Await and task syntax; add some extra sugar?


#1

Hey guys,

I’m the head dev at a startup on the JVM --although I’m doing greenfield fortran dev but that’s another story for later-- and one of the things that is consistently irking me right now is the difficulty of creating and dispatching tasks and futures and the like.

I’m wondering if the Kotlin community has any plans to add Future/Task/Co-routine support with some fancy kotlin-oriented sugar.

Before I go any further, for the record:

  • I think the mentality of ‘lets solve all problems’ is currently weakening Scala greatly. I really like Scala, but am so scared of the implicit keyword (among other features) that I haven’t attempted to push it on my company.
  • I am very much using this topic as a way to learn more about kotlin, so my current understanding of the language is not exhaustive. I am reasonably well acquainted with the limitations of the JVM however.

Specifically, looking at C#, you’ve got two really cool language features that I’m wondering if kotlin would ever adopt, yield and await (and its counterpart async)
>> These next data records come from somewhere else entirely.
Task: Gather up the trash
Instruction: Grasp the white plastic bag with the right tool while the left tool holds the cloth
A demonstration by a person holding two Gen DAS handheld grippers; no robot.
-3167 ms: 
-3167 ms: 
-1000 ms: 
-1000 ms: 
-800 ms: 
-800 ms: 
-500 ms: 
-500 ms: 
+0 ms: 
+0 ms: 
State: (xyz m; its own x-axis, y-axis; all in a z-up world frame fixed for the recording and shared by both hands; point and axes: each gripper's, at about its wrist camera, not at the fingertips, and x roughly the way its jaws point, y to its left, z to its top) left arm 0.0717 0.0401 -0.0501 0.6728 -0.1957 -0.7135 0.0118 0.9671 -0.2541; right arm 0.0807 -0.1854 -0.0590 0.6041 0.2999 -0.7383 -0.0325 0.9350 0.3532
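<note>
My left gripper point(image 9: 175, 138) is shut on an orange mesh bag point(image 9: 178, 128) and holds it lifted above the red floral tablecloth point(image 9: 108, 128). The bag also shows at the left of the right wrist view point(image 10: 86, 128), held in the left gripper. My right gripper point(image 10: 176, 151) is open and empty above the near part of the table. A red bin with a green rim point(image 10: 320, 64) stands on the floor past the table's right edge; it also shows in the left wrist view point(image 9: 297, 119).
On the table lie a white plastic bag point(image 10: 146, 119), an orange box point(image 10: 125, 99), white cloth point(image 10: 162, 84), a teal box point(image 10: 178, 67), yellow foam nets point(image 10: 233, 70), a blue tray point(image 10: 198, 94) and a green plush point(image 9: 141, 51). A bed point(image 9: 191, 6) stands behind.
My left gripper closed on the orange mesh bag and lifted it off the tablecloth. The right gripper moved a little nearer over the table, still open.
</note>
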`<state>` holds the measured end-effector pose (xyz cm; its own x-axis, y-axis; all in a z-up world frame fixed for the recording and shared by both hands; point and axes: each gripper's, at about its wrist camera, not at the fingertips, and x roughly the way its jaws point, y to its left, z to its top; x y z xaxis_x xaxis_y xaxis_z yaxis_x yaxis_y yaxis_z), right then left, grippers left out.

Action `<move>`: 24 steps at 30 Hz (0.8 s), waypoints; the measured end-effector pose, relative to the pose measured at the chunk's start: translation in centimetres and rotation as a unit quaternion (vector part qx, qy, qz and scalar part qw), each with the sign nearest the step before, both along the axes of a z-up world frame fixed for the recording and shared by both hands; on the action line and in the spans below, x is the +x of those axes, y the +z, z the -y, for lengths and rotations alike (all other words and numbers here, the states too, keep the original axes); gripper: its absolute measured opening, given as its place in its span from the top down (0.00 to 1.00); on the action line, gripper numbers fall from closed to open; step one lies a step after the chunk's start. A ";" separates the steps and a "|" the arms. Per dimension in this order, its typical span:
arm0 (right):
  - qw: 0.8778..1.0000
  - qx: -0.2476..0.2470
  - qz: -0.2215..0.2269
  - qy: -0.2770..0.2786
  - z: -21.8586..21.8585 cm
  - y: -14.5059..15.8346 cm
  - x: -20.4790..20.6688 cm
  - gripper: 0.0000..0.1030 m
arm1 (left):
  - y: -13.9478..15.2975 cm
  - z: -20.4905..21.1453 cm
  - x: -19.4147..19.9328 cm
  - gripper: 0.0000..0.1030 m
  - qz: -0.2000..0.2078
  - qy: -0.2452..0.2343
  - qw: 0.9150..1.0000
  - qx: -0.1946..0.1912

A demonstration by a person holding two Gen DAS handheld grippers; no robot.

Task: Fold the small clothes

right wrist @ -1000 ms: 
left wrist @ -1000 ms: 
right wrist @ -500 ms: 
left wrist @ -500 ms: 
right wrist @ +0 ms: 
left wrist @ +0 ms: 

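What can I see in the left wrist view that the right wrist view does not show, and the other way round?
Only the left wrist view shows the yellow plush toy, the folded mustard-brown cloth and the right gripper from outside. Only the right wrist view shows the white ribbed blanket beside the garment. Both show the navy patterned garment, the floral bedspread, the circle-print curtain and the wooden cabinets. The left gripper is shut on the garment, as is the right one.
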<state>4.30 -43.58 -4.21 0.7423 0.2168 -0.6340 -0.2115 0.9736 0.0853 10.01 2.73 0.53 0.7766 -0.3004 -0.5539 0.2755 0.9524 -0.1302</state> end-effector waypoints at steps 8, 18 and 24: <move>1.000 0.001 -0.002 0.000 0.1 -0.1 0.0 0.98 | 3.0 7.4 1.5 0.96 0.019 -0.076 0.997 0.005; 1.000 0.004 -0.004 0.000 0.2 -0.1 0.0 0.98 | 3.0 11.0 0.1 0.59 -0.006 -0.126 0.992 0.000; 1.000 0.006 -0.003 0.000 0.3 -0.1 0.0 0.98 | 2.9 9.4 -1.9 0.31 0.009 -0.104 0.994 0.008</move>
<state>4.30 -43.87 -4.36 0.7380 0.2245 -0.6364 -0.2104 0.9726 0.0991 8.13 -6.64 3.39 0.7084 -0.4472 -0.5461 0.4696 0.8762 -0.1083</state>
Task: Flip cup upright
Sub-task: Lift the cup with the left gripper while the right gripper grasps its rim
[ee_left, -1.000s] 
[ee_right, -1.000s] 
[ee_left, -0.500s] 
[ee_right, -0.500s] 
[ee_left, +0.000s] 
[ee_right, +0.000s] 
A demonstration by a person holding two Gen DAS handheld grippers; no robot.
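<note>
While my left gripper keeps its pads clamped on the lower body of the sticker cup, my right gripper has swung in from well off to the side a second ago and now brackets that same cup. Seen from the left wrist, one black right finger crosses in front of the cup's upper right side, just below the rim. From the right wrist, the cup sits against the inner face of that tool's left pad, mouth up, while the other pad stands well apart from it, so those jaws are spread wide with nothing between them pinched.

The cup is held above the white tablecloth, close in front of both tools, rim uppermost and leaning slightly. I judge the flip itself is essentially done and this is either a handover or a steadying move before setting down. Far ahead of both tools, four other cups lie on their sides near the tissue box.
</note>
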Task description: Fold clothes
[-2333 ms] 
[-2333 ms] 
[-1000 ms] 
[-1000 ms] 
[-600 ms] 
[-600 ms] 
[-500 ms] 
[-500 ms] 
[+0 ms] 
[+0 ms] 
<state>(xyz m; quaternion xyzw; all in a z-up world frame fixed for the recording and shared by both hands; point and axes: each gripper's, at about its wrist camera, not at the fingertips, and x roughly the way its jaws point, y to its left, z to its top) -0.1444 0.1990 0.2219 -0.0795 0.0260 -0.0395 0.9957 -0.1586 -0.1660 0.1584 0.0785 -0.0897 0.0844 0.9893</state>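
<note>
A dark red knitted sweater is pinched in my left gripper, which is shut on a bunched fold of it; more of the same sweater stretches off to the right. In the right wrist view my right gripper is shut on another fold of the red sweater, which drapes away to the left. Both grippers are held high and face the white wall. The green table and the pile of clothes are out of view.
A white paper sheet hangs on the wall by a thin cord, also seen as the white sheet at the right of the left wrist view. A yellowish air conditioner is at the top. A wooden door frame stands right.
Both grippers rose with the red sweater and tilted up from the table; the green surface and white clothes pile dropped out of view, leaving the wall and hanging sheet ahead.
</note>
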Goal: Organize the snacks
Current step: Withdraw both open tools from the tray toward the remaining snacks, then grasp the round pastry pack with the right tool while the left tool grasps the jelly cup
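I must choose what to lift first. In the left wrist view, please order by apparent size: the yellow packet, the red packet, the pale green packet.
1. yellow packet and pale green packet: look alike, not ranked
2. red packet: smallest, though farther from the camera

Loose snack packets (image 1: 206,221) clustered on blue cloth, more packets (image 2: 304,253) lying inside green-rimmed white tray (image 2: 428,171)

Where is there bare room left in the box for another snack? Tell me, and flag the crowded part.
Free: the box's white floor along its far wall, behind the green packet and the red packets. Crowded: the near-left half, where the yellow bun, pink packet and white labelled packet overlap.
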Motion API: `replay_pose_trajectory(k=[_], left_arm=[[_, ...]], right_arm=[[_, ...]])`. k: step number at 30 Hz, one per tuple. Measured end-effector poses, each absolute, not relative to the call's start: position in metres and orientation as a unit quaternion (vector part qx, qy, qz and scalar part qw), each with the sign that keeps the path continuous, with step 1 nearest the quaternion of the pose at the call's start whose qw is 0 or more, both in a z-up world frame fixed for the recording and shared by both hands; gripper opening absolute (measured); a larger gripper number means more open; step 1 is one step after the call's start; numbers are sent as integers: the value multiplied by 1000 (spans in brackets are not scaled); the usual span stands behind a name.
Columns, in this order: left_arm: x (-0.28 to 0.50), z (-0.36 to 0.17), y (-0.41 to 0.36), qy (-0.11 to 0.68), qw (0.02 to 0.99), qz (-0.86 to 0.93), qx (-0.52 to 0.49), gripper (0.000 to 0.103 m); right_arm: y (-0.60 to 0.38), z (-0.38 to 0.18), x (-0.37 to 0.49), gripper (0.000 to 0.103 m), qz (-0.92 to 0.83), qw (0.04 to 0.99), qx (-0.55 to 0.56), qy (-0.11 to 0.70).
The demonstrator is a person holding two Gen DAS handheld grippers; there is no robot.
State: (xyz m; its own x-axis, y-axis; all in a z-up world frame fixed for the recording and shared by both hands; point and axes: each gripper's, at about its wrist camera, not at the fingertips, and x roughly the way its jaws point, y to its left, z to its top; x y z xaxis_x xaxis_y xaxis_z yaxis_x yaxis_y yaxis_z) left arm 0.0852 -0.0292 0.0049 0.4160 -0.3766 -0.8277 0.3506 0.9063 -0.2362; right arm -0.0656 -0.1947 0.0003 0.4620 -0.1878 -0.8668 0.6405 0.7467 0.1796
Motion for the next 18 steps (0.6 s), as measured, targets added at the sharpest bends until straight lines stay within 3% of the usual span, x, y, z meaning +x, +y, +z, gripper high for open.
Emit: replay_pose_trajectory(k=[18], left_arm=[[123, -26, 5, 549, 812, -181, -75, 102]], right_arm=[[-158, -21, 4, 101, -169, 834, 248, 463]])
As a previous C# developer, and current java (javafx desktop app) developer, I miss this feature enormously:

void handleUploadButtonClicked(ClickEvent event){
  Path file = determineIndicatedFile();
  //fast, looks at some text fields or something and creates a java.nio.path object

  Object fileContent = await fileSystem.loadContent(file); 
  //very slow, 'await' = don't hang the UI thread!!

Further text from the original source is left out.